# Problem details
Go through the records below and tally the lines that include "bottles". Answer with the number only.
▬▬▬▬▬▬▬▬▬▬
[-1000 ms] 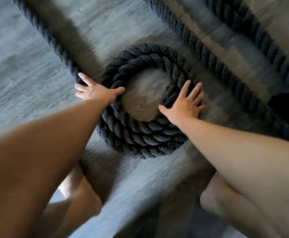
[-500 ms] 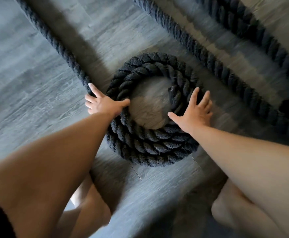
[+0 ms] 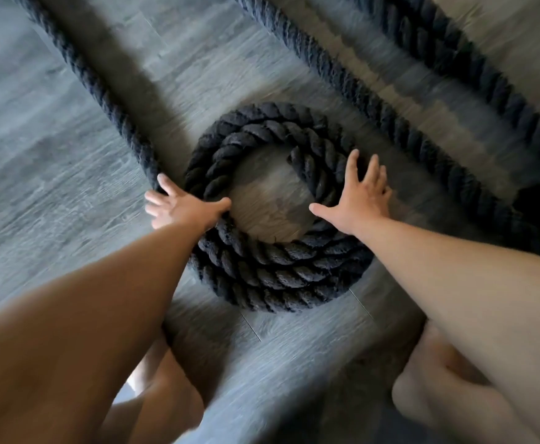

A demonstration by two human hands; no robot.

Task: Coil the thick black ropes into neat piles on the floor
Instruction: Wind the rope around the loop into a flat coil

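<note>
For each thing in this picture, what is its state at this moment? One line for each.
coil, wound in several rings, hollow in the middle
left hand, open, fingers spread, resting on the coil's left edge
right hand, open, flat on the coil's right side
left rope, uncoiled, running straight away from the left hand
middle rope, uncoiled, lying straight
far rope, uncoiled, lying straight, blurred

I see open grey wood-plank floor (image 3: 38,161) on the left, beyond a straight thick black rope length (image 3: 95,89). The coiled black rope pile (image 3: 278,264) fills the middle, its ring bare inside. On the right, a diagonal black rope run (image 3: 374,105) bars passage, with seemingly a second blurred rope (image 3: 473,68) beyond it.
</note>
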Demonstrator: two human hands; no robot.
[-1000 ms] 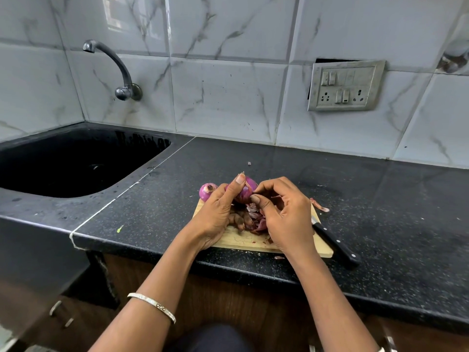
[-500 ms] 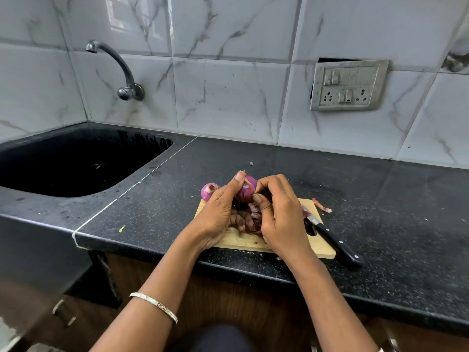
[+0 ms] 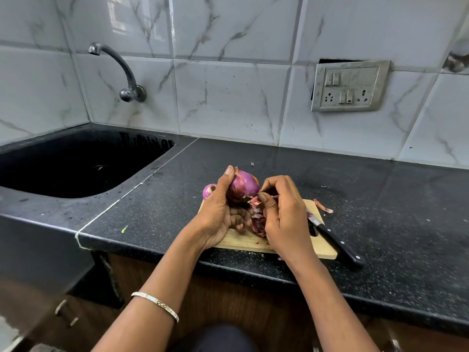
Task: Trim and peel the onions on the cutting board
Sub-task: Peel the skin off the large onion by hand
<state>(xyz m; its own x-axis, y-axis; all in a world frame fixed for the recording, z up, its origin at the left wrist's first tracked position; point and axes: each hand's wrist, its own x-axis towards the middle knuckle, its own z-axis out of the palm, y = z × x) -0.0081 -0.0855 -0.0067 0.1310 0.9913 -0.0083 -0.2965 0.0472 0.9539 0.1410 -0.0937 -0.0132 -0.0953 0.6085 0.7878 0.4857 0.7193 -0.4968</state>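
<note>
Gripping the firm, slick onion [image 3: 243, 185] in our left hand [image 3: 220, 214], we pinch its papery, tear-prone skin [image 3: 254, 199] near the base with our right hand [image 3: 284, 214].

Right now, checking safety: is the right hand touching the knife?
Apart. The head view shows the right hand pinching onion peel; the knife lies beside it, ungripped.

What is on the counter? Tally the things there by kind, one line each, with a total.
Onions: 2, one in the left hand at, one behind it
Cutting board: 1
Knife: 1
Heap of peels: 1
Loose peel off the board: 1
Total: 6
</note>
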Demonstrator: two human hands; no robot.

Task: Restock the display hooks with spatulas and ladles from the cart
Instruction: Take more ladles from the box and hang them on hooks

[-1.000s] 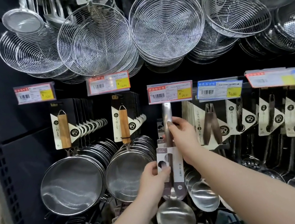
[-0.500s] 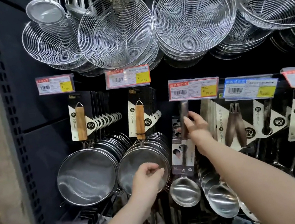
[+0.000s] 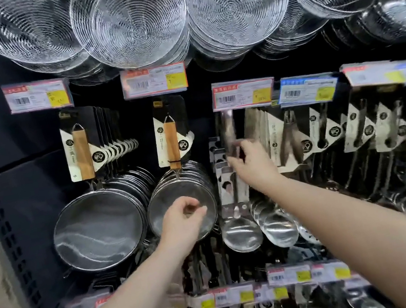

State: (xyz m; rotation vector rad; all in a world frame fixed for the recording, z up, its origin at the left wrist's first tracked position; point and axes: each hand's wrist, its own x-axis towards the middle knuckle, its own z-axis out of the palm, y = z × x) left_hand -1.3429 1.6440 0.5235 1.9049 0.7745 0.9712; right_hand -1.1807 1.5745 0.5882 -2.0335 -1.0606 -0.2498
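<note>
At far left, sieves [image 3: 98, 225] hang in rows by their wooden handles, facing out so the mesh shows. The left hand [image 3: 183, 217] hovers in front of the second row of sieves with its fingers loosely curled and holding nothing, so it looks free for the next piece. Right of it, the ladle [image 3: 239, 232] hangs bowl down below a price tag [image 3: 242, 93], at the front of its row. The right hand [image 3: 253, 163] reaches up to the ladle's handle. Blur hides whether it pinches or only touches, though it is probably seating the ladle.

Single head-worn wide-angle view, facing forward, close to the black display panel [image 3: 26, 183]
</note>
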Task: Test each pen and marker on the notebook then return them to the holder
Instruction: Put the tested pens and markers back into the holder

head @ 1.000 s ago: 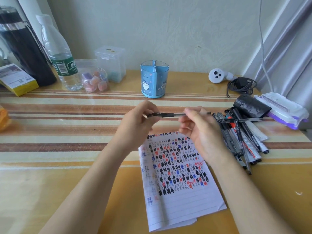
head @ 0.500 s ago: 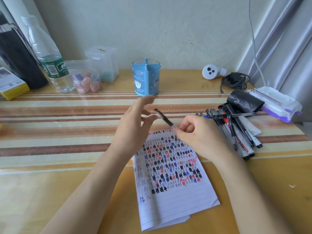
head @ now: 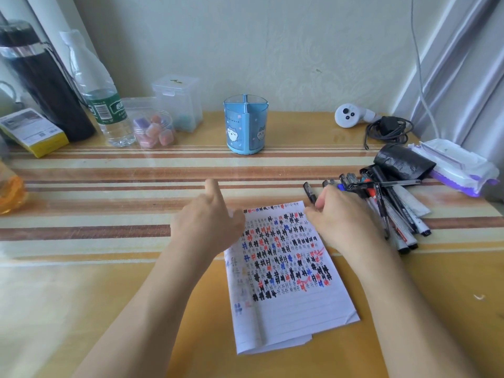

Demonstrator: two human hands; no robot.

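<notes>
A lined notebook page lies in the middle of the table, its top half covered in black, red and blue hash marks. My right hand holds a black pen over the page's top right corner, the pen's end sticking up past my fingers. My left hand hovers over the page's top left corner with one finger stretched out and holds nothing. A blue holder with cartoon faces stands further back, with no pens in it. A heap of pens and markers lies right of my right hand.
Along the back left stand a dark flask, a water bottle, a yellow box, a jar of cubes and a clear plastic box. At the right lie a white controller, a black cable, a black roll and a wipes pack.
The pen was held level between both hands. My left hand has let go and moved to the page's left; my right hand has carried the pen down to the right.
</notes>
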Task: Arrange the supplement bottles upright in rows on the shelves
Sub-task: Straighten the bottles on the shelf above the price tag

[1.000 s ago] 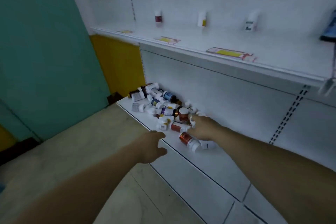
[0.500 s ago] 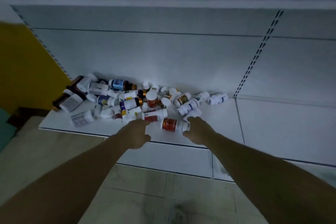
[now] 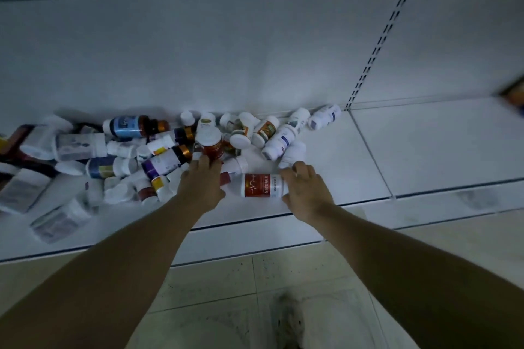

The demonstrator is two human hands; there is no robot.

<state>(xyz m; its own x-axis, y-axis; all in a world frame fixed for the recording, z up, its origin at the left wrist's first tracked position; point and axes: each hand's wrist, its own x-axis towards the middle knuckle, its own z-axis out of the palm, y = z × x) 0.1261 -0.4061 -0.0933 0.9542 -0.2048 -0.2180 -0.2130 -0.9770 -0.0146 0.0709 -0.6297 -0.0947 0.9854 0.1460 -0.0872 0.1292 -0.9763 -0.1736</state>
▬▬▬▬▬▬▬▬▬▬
# Output
2